Data records
┄┄┄┄┄┄┄┄┄┄┄┄┄┄┄┄┄┄┄┄

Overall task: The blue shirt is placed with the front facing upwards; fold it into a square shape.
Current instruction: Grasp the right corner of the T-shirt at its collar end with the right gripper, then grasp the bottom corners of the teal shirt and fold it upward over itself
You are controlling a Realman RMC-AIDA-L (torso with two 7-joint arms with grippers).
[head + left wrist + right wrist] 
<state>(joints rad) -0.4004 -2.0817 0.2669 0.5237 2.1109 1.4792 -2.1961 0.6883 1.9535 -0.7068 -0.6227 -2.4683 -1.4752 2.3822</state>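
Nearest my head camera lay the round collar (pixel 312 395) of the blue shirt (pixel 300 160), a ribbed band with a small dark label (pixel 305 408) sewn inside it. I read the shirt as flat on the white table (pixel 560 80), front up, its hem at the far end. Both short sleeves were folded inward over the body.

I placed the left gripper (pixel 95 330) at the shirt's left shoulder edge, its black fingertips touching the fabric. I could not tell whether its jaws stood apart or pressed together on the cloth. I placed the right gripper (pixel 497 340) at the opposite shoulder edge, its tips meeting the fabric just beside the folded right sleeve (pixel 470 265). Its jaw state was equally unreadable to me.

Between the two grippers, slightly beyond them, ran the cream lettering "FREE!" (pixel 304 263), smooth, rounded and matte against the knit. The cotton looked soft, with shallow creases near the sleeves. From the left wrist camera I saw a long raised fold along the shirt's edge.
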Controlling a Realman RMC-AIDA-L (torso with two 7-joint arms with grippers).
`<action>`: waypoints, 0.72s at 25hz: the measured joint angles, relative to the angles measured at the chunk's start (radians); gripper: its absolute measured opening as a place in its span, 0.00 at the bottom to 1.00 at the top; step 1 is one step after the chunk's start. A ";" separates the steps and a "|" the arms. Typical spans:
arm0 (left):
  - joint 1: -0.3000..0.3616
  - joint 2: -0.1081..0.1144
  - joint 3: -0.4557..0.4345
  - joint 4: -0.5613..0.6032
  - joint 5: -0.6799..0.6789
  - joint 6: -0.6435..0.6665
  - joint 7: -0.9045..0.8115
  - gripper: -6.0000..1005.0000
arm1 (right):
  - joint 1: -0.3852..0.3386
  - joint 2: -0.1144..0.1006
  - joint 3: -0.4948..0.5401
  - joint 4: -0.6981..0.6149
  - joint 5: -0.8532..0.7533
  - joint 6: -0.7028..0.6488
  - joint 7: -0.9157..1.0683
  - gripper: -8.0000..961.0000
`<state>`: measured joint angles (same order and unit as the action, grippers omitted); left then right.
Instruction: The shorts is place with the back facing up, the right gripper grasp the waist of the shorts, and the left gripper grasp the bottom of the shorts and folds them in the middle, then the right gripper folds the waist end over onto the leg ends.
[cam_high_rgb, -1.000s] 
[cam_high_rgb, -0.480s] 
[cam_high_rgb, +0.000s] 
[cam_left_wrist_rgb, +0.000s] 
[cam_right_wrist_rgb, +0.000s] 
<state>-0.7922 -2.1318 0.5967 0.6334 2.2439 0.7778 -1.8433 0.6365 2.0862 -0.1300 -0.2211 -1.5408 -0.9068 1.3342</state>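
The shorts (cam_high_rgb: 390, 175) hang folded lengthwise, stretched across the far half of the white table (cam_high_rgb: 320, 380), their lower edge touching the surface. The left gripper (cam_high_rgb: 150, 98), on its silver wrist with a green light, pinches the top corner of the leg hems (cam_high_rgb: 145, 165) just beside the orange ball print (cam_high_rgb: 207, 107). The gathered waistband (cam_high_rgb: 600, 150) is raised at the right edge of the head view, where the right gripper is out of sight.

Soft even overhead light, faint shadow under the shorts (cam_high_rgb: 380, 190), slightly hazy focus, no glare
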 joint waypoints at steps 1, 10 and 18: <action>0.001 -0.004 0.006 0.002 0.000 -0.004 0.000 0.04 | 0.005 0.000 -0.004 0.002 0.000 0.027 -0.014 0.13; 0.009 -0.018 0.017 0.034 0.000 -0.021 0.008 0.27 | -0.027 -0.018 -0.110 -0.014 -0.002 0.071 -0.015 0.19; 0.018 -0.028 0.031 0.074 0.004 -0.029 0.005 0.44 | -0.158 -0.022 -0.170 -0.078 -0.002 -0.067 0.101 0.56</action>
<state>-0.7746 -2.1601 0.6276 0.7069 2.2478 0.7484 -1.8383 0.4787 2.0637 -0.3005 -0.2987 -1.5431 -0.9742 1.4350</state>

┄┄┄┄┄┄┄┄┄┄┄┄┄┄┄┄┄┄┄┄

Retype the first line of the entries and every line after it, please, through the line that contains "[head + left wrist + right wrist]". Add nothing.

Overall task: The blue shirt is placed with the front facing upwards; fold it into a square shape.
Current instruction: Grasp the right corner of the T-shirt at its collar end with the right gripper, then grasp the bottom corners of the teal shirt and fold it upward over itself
You are controlling a Realman RMC-AIDA-L (torso with two 7-joint arms with grippers).
[head + left wrist + right wrist] 

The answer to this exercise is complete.